Learning a new programming language involves learning syntax,
semantics, and idioms. Syntax itself can tell you a lot about the
philosophy of the language, but learning syntax without any context
is not only hard but also boring. On the other hand, you'd want to
get some handle on syntax as soon as possible, so you can
sight-read simple programs and try your own hand at modifying
them.
So here's a little introduction to Haskell syntax, without any
formal definitions, that touches on the philosophy of the language
and tries not to be too boring. Unless you are already a Haskell
pro, you're not supposed to understand all of it on the first
reading. In fact you might want to occasionally come back to it as
you are progressing in your understanding of Haskell. (If you're a
Haskell pro, you might cringe at some mental shortcuts I've taken
for the sake of simplicity.)
Table of Contents
- Haskell is Terse
- Function Call Syntax is Terse
- Function Definition Syntax is Terse
- Currying is Cool (and Terse)
- What’s not a Declaration is an Expression
- There are no Loops
- Function Application Has Precedence over Operators
- Data Types are Algebraic and Pattern Matching is
Ubiquitous
- There is no Order
- There is Order in Do
1. Haskell is Terse
There is very little redundancy in Haskell so almost everything,
including whitespace, has meaning.
The good thing is that, once you get used to it, you'll be able
to see more program logic at a glance. In a wordy language you not
only waste precious keystrokes but you also dilute the structure
and meaning of your program. Code that fills one screenful in
Haskell, would be spread over several screenfuls in Java. For a
Haskell programmer, studying a Java or a C++ program is like
looking at it through a microscope: you see lots of detail but miss
the big picture.
One of those things that seem indispensable in other languages
are special characters for separating statements (e.g., semicolons)
and delimiting blocks (e.g., braces). Mind you, every programmer
worth his or her salt uses formatting to make their code readable,
but the compiler throws the formatting away. Haskell does (almost)
the opposite. It recognizes blocks by indentation
(but please use spaces, not tabs), and newlines as
separators.
As part of this philosophy of frugality of expression Haskell
doesn't require type signatures -- although an experienced
Haskeller provides them for clarity -- so type errors in this
strongly typed language are often cryptic for the uninitiated.

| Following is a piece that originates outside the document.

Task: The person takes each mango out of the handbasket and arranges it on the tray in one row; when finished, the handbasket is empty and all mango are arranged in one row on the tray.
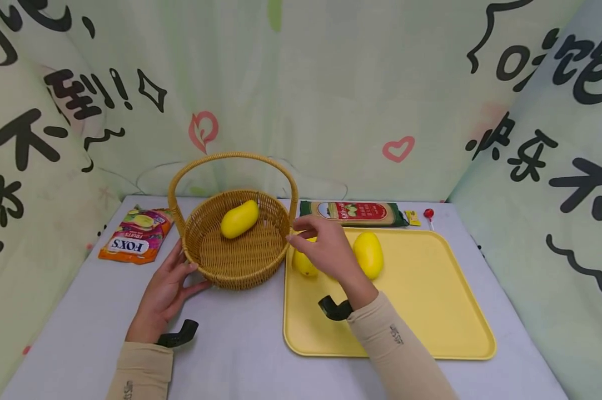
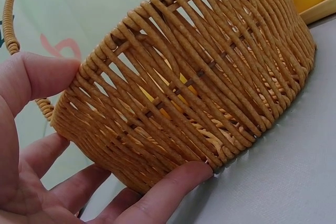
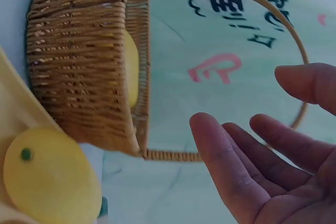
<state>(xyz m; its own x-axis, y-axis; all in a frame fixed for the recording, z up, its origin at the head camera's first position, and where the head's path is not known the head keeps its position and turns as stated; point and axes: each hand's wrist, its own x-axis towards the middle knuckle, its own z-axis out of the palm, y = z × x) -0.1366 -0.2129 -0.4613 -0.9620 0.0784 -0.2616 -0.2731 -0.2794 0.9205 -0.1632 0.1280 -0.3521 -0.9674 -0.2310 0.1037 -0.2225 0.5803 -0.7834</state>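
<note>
A brown wicker basket with a tall arched handle stands on the table, holding one yellow mango. At its left side my left hand grips it, thumb at the rim and fingers against the woven wall down to the base. My right hand hovers beside the basket's right rim with loosely bent fingers and nothing between them. Below that hand lies a second mango, partly hidden by it, on a yellow tray. Another mango rests on the tray, right of the hand.
An orange and purple FOX'S candy bag lies left of the basket. Behind the tray sit a long green package, a small yellow packet and a red lollipop. Printed curtains surround the white-covered table.
</note>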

For
instance, if you define a function f
that adds two
numbers and then call it with two strings, the compiler will not
complain about bad arguments, it will complain about string not
supporting operator plus. And it will formulate this complaint in a
very non-obvious way:
No instance for (Num [Char]) arising from a use of `f'
Possible fix: add an instance declaration for (Num [Char])
Also, the case is important. Anything that starts with a
capital letter is either a concrete type or a data
constructor. Lower-case-starting names are reserved for function
names and variables, including type variables.
The bad thing about terseness is that lack of redundancy makes
error reporting harder. The compiler truly doesn't know if you have
forgotten a closing parenthesis or messed up indentation.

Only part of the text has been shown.